Contraditoriamente, ao me deparar com a tal Lei, percebi que as definições para
projeto básico e projeto executivo são absolutamente ininteligíveis. Fui convencido (forçadamente) que obras de
engenharia e serviços de engenharia devem
ter empregos distintos nas licitações e o pior, seu uso deve ser amparado na
experiência e vontade de cada agente público. Está aí a perturbação. Até hoje nenhuma interpretação jurisprudencial,
administrativa ou doutrinária da possível diferença entre os termos, permitiu-nos
chegar a uma conclusão definitiva. O que se vê é uma proliferação de cursos,
palestras, fóruns e congressos sobre o tema ministrados por astutos advogados
tentando impor sua própria doutrina. Às vezes penso que as nossas leis são
redigidas de tal forma a se perpetuar as dúvidas e as controvérsias.
Depois de vencidas as etapas legais, os órgãos públicos têm
um enorme problema para concretizar: contratar com qualidade os projetos
básicos e executivos de engenharia. Primeiro porque, há uma máxima generalizada
de que projetar em nosso país é uma coisa absolutamente desnecessária. Na área de engenharia não se dá a devida
importância à arte de projetar. A
maioria das pessoas entende que os percentuais gastos com os projetos de uma
obra são supérfluos. A média de cinco por cento do valor total da obra costuma
ser um enorme ponto de divergência entre clientes e profissionais. Já ouvi o
relato de que um cliente suplicou de joelhos para se reduzir à metade os honorários
cobrados pelo projeto arquitetônico de sua residência. Também não foi surpresa
saber que este mesmo cliente deu às suas esquadrias – item que costuma
representar algo em torno de 10% do
total gasto na obra – a prioridade e relevância renegada a mais importante
etapa do seu empreendimento: seu próprio projeto.
As empresas e os profissionais de engenharia qualificados,
porém desiludidos com o prestígio dado ao ramo, costumam migrar pra outros
segmentos. E é um tal de escritório de engenharia devolvendo aos clientes - na
mesma intensidade de preponderância com que são remunerados – representações
gráficas improvisadas e formatadas em
Autocad intituladas “Projeto de Arquitetura e Engenharia”.

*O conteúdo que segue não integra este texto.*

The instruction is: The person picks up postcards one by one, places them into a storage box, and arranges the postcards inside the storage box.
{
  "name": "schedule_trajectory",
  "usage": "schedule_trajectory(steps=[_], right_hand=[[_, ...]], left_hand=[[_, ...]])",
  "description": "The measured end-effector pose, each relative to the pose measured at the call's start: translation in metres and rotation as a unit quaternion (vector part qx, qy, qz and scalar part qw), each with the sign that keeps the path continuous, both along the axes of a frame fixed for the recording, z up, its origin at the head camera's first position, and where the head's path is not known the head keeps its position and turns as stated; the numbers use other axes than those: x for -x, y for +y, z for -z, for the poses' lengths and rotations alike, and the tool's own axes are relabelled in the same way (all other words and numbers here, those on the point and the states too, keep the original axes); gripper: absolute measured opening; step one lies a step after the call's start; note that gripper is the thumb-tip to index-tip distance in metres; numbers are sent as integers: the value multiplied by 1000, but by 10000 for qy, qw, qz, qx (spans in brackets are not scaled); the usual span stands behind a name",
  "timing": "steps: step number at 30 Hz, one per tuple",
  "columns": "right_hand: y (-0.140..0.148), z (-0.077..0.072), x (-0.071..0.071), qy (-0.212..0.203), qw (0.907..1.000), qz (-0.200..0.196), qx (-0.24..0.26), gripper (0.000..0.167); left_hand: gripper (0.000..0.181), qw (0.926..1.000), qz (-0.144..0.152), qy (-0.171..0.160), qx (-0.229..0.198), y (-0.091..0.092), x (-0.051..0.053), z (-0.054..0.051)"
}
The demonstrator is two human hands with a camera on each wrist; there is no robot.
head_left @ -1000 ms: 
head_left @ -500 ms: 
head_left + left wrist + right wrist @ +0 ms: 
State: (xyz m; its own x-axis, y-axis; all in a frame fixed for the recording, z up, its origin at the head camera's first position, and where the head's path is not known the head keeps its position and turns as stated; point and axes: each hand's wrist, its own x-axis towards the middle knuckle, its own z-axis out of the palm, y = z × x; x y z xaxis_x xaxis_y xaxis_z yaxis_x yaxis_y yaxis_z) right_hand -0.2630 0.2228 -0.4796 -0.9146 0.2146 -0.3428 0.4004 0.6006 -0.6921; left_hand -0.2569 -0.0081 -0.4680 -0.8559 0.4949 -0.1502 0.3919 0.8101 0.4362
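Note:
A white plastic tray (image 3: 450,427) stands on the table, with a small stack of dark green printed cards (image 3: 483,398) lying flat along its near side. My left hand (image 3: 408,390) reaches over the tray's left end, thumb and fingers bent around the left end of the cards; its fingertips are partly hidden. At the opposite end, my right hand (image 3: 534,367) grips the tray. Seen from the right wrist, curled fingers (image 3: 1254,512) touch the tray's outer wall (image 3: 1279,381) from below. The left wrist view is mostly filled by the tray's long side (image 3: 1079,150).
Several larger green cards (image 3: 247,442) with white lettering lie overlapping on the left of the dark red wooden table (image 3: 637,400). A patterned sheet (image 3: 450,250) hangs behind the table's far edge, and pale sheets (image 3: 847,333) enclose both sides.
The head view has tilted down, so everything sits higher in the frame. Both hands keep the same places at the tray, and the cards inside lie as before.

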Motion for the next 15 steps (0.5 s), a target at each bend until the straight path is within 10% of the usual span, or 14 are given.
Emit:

No serviço público e com a Lei de licitações isso tudo fica
pior. A administração é obrigada a contratar, dentre as empresas que prestam
serviços, aquela que oferece o menor preço. O resultado disso não precisa nem
comentar. O que tem de projeto
complementar que não se alinha com a diretriz do projeto arquitetônico não está
no gibi.
Na prática e por razões óbvias as empresas aptas a realizar
a etapa construtiva da obra também não
são lá afinadas com as disciplinas acadêmicas voltadas para projeto e
planejamento. E novamente, sendo contratadas as de menor preço, tende a ser um Deus-nos-acuda nos canteiros de obras
brasileiros, vez que os profissionais de construção sequer entendem os
armengues vindos dos escritórios. E tome-lhe uma centena de problemas que
advirão dessa comunicação truncada. Os muitos aditivos de obra ou serviço de
engenharia (como prevê o sistema) são justificados exatamente por conta dessa
deficiência identificada em quase todos os processos licitatórios dos órgãos da
administração pública. Agora pense nisso numa escala macro: em obras metroviárias,
de implantação de usinas, de ferrovias e estradas. É uma tragédia anunciada. Um
estorvo para os bolsos dos contribuintes.
Talvez a opção do meu vizinho por não contratar um perito
quando da necessidade de realizar intervenções em nosso prédio paire
explicitamente na dúvida entre a competência dos especialistas, o investimento
em algo prescindível ou o provável desperdício das taxas de condomínio.